Work to be completed - Please work out how many lines in the data below contain "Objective", and reply with that number alone.

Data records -
┌──
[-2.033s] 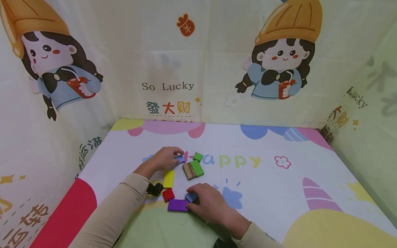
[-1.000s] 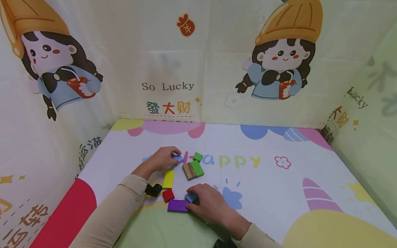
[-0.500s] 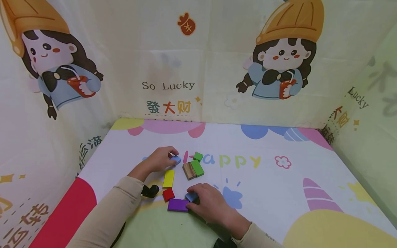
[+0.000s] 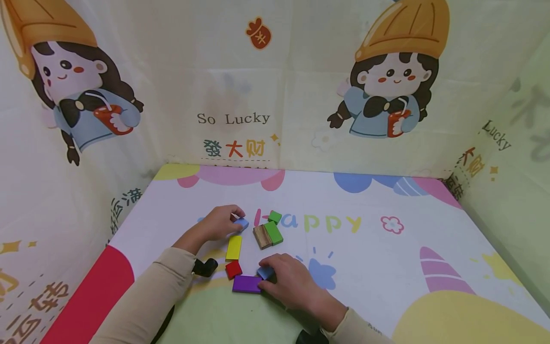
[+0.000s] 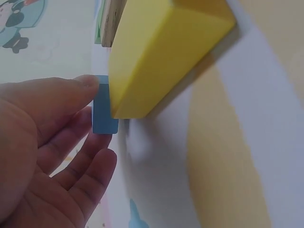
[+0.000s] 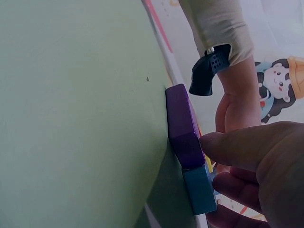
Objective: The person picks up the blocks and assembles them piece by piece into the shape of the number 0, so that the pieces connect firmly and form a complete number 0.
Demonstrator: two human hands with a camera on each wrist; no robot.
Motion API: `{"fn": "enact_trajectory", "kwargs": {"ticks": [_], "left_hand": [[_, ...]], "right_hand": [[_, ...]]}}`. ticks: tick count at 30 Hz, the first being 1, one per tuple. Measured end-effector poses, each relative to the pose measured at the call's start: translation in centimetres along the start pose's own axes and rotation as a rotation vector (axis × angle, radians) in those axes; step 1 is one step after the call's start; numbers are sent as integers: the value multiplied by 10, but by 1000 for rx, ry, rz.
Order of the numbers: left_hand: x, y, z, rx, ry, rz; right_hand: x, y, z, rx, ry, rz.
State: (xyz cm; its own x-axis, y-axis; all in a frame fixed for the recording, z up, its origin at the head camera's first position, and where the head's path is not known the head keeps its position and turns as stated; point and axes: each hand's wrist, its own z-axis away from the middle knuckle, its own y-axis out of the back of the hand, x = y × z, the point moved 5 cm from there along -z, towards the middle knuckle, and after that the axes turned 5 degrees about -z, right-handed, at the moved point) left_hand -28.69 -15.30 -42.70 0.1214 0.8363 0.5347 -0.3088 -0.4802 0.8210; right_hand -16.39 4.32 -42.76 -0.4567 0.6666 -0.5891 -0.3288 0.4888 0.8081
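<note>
In the head view my left hand (image 4: 218, 225) pinches a light blue block (image 4: 242, 224) between thumb and fingers. In the left wrist view this block (image 5: 105, 108) stands at the end of the yellow block (image 5: 156, 57), seemingly touching it. My right hand (image 4: 288, 282) rests with curled fingers round a darker blue block (image 4: 265, 273). Its thumb touches the end of the purple block (image 4: 246, 284); in the right wrist view the blue block (image 6: 199, 190) adjoins the purple one (image 6: 183, 123). A red block (image 4: 234, 270) lies between yellow and purple.
A wood-grain block (image 4: 261, 237) and a green block (image 4: 273, 232) lie side by side right of the yellow one, with a small green block (image 4: 275, 217) behind. A patterned cloth covers the table (image 4: 365, 258); a printed backdrop (image 4: 301, 105) stands behind. A black wrist camera (image 4: 205, 267) sits under the left sleeve.
My left hand has drawn the light blue block a little left and toward me, closer to the far end of the yellow block. The right hand and the other blocks stay in place.
</note>
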Motion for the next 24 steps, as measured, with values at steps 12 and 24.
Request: {"fn": "enact_trajectory", "kwargs": {"ticks": [12,24], "left_hand": [[0,-3,4,-23,21,22],[1,-5,4,-14,6,13]], "right_hand": [[0,1,0,4,10,13],[0,1,0,11,23,5]]}}
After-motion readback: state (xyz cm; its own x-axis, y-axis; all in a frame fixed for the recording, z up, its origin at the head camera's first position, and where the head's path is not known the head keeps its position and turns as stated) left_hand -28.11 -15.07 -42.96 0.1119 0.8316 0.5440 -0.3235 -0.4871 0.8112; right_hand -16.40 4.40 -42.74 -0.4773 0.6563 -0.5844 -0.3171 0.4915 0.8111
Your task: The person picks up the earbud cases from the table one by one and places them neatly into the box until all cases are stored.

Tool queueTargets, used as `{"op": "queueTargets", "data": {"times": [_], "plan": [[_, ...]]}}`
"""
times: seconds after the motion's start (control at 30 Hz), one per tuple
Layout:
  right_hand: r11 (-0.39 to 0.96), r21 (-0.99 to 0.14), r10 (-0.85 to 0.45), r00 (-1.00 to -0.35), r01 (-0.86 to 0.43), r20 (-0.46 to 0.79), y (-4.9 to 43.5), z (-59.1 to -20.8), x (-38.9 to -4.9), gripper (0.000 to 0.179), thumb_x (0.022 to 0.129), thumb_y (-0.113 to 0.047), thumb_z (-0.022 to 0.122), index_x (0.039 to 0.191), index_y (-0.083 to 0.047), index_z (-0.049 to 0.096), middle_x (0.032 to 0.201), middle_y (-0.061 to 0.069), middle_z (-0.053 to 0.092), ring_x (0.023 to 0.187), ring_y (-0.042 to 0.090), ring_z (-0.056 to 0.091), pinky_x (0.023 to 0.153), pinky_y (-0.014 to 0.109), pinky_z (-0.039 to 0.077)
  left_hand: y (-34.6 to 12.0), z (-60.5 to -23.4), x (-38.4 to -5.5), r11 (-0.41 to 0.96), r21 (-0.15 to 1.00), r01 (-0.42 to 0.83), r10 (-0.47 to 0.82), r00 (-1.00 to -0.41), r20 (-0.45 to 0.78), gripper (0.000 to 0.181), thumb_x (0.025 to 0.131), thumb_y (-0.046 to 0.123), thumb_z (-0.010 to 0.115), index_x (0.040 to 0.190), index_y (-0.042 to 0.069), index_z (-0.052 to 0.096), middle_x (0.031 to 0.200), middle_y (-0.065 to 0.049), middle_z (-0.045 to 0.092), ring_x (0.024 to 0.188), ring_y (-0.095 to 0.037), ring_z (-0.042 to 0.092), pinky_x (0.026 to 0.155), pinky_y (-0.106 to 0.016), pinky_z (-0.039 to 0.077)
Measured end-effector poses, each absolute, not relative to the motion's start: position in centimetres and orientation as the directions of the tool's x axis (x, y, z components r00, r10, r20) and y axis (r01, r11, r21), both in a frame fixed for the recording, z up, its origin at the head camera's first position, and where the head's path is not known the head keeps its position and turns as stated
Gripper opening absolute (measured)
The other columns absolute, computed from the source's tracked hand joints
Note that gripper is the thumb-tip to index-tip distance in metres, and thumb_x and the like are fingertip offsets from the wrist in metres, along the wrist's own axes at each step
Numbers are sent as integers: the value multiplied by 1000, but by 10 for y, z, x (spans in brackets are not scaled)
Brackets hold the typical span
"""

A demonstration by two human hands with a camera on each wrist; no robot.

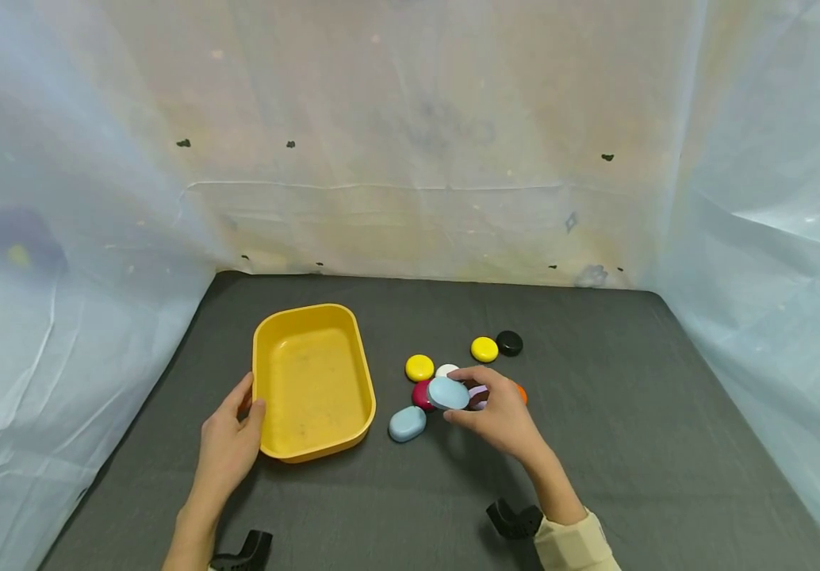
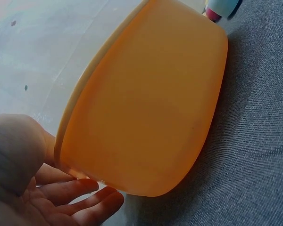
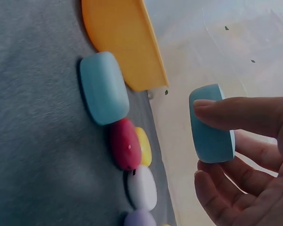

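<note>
My right hand (image 1: pixel 499 412) pinches a light blue rounded oblong piece (image 1: pixel 448 393) between thumb and fingers, raised above the grey cloth. The right wrist view shows the thumb flat along one side of it. A second light blue piece (image 1: pixel 407 424) lies on the cloth to its left. At the left side of a yellow rectangular tub (image 1: pixel 313 381), my left hand (image 1: pixel 231 444) touches the outer wall and rim with thumb and fingers. Its fingers (image 2: pixel 106 202) look loosely bent at the tub's corner in the left wrist view. The tub holds nothing.
Around the right hand lie a dark red piece (image 1: pixel 421 394), a white one (image 1: pixel 446 370), a purple one (image 3: pixel 140 218) and a partly hidden orange one (image 1: pixel 522 394). Two yellow discs and a black disc (image 1: pixel 510 343) sit farther back. Pale sheeting (image 1: pixel 410 222) encloses the table.
</note>
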State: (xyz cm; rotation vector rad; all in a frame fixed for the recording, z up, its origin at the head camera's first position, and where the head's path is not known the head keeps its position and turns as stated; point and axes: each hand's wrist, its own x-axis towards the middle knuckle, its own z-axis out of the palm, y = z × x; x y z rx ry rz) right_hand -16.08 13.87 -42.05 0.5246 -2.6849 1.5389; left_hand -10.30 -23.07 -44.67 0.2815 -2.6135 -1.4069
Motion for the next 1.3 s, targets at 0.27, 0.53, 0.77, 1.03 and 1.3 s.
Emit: {"op": "queueTargets", "data": {"times": [0.27, 0.53, 0.77, 1.03, 1.3], "plan": [[421, -860, -318, -935, -287, 157, 124, -405, -171, 44, 75, -8, 87, 115, -12, 70, 104, 1, 65, 86, 27, 61, 77, 43, 54, -230, -447, -103, 532, 841, -93, -245, -968, 48, 56, 106, 18, 45, 154, -3, 24, 152, -27, 32, 136, -40, 36, 100, -49, 40], [401, -866, -347, -924, -300, 159, 105, -402, -176, 48, 72, -9, 89, 116, -11, 69, 109, 0, 65, 88, 26, 62, 77, 40, 56, -232, -447, -102, 554, 828, -91, -257, -964, 66, 55, 107, 20, 44, 154, -2, 25, 149, -27, 36, 133, -40, 40, 99, -50, 42], [373, -881, -361, -920, -293, 153, 88, -406, -174, 44, 74, -15, 89, 113, -14, 70, 105, 0, 63, 86, 24, 62, 75, 35, 56, -230, -450, -102, 563, 821, -89, -263, -962, 76, 54, 106, 16, 44, 153, -3, 26, 148, -28, 38, 131, -41, 41, 97, -51, 43], [302, -917, -405, -906, -259, 123, 67, -412, -168, 44, 76, -15, 87, 116, -11, 69, 106, 4, 64, 85, 29, 63, 73, 32, 54, -231, -451, -102, 570, 819, -73, -248, -965, 86, 54, 106, 18, 44, 153, -3, 27, 148, -28, 38, 131, -41, 42, 96, -50, 44], [250, -930, -486, -866, -270, 121, 50, -412, -169, 44, 76, -15, 87, 116, -11, 69, 104, 0, 64, 86, 23, 62, 75, 31, 55, -230, -449, -100, 561, 823, -90, -256, -964, 69, 55, 106, 18, 44, 154, -3, 25, 149, -28, 36, 132, -41, 41, 97, -51, 43]]}}
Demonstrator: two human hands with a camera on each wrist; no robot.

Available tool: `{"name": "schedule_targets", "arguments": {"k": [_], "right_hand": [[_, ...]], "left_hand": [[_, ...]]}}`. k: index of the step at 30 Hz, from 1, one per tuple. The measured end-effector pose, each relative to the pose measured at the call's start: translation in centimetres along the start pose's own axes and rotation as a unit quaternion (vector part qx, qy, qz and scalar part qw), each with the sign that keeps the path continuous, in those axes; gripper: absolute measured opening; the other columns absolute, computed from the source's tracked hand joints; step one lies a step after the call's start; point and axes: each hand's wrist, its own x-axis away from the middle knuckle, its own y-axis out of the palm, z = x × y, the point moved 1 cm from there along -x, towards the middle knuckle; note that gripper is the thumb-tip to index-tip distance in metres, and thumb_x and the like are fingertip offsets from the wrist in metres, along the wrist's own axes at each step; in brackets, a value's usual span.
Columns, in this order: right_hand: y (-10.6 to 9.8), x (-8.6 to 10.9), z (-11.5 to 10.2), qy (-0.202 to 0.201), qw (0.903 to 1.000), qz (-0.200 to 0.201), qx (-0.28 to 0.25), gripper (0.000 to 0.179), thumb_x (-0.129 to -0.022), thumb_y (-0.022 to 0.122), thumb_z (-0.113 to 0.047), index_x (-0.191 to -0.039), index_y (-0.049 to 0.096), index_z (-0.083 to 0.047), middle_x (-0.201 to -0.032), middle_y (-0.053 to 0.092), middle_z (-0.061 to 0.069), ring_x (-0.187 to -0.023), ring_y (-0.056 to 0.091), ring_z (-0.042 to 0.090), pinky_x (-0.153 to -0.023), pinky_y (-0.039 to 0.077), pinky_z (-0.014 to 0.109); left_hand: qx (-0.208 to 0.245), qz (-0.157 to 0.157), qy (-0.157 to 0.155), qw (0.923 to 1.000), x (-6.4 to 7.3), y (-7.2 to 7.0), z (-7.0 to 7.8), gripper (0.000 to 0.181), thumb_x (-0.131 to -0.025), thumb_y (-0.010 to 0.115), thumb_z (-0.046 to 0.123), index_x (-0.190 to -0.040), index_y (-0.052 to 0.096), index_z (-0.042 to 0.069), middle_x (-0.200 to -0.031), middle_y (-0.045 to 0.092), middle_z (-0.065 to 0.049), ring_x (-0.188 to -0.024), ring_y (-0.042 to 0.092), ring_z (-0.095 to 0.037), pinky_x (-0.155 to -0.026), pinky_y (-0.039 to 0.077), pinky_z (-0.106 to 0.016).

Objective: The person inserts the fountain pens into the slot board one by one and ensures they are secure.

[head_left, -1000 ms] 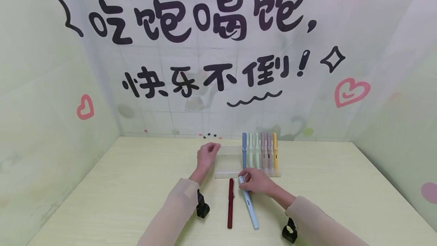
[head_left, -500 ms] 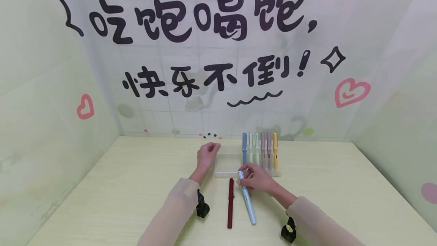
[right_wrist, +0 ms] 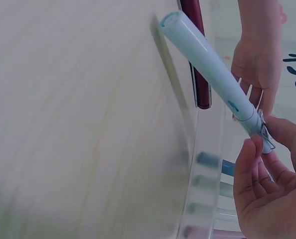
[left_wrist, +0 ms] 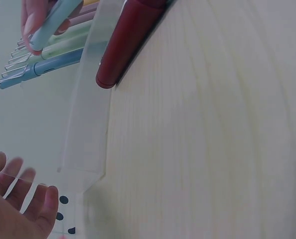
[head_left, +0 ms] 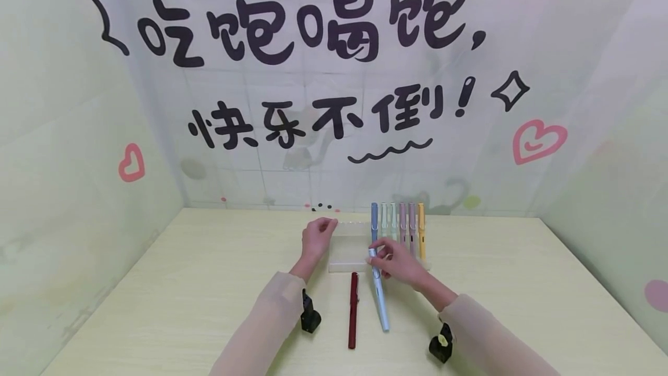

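My right hand (head_left: pixel 399 263) pinches a light blue capped pen (head_left: pixel 382 303) near its wire clip, the barrel sloping down toward me. In the right wrist view that pen (right_wrist: pixel 213 69) hangs over the table with its shadow beside it. A clear plastic pen stand (head_left: pixel 348 251) has my left hand (head_left: pixel 315 239) at its upper left corner. The left wrist view has the left thumb and fingers (left_wrist: pixel 47 206) on either side of the clear panel's edge. A dark red pen (head_left: pixel 353 312) lies on the table in front of the stand.
Several pens stand in the stand's right half: a blue pen (head_left: pixel 374 219), pale green ones, purple ones and a yellow pen (head_left: pixel 421 225) at the end. Behind the wooden table (head_left: pixel 182 295) rises a printed backdrop (head_left: pixel 261 184), with similar side panels.
My right hand has moved away from me toward the stand, carrying the light blue pen, whose cap end now overlaps the stand's front. The left hand and the red pen have stayed put.
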Motion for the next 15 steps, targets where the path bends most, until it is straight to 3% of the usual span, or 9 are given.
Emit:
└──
Exercise result - 2